• Requirement: Search the data for the string "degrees" and extract every line where it appears.

• Recorded data:
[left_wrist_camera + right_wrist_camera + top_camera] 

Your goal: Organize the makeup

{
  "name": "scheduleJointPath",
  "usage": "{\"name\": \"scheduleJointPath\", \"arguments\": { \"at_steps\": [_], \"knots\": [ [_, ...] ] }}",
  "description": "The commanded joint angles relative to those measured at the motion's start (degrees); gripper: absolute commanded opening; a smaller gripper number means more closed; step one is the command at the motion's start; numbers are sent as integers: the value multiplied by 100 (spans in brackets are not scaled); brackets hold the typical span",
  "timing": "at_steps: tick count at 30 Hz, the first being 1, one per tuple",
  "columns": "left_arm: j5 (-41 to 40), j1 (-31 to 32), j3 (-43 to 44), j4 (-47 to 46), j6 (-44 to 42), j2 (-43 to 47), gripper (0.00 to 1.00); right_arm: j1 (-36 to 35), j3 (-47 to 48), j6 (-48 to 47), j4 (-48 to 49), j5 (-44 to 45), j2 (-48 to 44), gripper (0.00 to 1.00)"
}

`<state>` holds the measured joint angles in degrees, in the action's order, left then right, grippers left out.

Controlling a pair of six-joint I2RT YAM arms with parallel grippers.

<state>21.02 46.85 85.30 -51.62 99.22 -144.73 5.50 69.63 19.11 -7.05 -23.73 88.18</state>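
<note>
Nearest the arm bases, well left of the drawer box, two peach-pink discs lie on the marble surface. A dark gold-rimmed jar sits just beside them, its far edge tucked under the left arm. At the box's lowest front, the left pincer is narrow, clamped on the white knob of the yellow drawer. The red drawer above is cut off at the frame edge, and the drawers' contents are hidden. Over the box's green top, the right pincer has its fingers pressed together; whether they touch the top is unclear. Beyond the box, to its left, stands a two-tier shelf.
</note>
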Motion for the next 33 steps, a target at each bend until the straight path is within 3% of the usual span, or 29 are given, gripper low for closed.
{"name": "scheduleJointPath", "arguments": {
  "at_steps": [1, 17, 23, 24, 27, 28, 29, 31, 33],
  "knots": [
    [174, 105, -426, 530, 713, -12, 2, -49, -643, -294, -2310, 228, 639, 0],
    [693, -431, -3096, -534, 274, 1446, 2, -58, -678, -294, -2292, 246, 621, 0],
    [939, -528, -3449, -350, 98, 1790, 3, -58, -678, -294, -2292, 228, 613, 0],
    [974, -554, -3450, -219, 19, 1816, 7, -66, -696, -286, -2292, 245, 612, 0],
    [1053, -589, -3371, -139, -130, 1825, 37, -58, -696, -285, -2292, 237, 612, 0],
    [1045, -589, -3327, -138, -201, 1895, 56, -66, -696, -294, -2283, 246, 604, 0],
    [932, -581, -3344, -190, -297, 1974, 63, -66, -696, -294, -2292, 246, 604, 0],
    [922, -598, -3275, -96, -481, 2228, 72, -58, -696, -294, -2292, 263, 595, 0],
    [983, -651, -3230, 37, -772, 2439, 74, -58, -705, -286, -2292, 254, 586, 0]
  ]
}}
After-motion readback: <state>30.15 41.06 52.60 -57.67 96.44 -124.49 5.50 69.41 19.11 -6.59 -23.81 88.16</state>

• Answer for the task:
  "description": "The commanded joint angles relative to those measured at the motion's start (degrees); gripper: absolute commanded opening; a smaller gripper number means more closed; step one is the command at the motion's start; numbers are sent as integers: the value multiplied by 100 (spans in brackets are not scaled); brackets hold the typical span",
`<state>` holds the measured joint angles in degrees, in the action's order, left then right, grippers left out.

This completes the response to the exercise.